--- Your instructions ---
Below is a listing from which only part is wanted; return exactly the lines from the one with "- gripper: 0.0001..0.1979" up to and including the one with "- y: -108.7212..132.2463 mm".

──────── Stored data

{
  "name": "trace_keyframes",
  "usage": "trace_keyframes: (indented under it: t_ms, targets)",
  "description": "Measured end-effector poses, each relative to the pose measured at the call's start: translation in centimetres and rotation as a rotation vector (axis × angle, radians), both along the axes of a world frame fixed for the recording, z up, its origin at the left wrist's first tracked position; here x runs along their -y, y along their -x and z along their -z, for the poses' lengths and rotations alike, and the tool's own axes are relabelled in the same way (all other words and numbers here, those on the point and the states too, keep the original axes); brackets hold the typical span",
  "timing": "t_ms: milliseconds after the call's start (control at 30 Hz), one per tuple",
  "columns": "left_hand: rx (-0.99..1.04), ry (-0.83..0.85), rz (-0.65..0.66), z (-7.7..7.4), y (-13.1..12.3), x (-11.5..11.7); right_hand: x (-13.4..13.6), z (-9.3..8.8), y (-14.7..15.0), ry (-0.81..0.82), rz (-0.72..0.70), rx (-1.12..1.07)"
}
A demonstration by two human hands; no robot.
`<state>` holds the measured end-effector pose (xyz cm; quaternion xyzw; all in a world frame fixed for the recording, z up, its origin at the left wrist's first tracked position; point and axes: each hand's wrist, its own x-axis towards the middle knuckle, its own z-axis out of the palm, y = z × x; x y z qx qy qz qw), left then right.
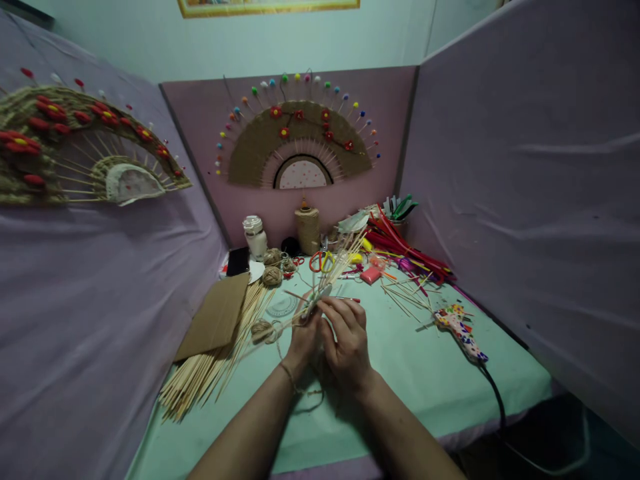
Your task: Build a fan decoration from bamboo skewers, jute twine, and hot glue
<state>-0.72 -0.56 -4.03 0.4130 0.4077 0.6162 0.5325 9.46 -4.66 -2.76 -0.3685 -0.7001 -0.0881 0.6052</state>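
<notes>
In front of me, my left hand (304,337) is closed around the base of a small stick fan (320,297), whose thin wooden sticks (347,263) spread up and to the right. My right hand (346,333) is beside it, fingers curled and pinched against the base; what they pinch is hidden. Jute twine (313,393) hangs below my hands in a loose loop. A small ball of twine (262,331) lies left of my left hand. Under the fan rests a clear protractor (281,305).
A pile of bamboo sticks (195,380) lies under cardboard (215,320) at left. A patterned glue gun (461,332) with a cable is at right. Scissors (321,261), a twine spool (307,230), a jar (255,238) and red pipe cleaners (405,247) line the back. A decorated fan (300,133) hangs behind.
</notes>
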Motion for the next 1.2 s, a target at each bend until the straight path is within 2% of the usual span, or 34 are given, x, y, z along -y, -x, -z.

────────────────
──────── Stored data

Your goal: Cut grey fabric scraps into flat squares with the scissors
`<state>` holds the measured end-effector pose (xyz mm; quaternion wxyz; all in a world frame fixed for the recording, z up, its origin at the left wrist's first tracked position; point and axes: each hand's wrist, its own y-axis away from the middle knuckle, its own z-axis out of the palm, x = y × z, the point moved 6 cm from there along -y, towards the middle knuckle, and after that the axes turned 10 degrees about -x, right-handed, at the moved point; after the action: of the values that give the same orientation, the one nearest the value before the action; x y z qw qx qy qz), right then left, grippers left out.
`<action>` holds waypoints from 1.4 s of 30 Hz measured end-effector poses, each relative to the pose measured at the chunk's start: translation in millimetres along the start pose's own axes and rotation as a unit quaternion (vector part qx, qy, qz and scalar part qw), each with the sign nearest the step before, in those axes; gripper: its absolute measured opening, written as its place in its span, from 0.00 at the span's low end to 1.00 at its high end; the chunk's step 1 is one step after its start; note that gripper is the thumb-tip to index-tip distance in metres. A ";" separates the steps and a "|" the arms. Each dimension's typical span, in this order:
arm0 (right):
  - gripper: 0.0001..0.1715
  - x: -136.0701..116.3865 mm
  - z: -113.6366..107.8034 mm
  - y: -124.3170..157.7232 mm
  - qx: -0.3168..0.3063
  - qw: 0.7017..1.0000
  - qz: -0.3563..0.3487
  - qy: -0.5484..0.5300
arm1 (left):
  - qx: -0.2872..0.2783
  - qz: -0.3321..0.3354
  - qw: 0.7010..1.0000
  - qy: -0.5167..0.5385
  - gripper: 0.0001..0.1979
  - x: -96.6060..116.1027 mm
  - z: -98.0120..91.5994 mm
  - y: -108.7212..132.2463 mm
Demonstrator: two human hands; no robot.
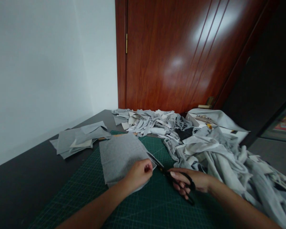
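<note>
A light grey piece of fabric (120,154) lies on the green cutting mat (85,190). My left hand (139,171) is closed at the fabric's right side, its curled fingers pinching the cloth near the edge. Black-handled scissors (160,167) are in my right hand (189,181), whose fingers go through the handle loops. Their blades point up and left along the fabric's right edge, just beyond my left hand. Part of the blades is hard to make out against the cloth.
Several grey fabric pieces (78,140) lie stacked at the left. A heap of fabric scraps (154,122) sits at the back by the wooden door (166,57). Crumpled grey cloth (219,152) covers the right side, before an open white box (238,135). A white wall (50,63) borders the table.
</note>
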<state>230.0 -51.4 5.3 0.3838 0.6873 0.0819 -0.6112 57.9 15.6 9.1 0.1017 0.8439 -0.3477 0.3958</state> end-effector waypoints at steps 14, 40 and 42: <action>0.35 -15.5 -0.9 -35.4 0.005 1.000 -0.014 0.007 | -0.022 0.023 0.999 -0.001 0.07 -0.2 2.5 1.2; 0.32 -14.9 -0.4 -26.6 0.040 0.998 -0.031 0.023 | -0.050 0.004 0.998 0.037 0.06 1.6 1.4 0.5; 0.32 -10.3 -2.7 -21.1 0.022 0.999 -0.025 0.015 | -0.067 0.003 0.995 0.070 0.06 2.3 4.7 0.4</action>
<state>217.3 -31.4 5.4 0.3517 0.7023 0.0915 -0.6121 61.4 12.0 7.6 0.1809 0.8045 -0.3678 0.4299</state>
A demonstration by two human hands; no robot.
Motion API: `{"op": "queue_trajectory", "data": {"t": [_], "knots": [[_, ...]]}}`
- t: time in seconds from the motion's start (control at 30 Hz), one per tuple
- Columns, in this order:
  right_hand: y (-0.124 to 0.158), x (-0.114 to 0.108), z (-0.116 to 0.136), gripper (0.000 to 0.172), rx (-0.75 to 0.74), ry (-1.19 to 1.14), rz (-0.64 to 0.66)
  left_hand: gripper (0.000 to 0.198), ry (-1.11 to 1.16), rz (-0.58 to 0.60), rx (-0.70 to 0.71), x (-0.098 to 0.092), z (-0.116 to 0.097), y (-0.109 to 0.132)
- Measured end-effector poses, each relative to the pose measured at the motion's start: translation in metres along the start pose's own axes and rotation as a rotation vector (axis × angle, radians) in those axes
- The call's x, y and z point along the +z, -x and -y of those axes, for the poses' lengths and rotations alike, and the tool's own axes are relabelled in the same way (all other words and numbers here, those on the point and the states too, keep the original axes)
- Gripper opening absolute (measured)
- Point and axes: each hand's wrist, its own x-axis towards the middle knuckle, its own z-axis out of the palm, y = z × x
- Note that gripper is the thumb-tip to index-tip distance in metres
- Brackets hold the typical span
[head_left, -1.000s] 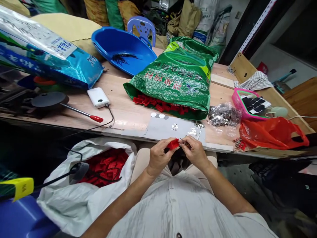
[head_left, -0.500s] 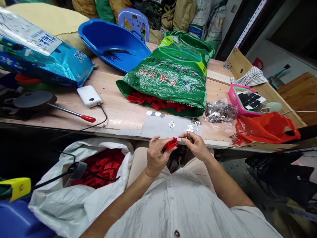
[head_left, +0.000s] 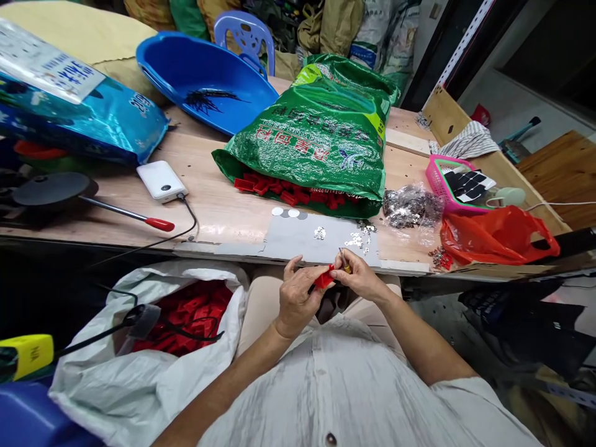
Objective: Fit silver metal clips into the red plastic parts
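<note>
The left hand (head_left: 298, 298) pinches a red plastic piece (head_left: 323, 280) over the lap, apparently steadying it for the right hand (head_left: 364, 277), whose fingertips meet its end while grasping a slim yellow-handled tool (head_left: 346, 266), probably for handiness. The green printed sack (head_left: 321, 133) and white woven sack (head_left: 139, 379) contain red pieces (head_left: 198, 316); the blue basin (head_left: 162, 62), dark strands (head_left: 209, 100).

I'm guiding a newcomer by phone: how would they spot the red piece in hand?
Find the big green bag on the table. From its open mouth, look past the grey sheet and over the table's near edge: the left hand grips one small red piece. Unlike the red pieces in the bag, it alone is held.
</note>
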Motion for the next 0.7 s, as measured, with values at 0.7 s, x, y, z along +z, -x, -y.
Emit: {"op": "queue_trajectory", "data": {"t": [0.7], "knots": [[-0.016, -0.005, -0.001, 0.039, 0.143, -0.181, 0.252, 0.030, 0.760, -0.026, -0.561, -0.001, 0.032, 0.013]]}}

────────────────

--- Exercise answer ---
  - gripper: 0.0001..0.1979
  - x: -96.6060..116.1027 mm
  - z: -98.0120..91.5994 mm
  - y: -108.7212..132.2463 mm

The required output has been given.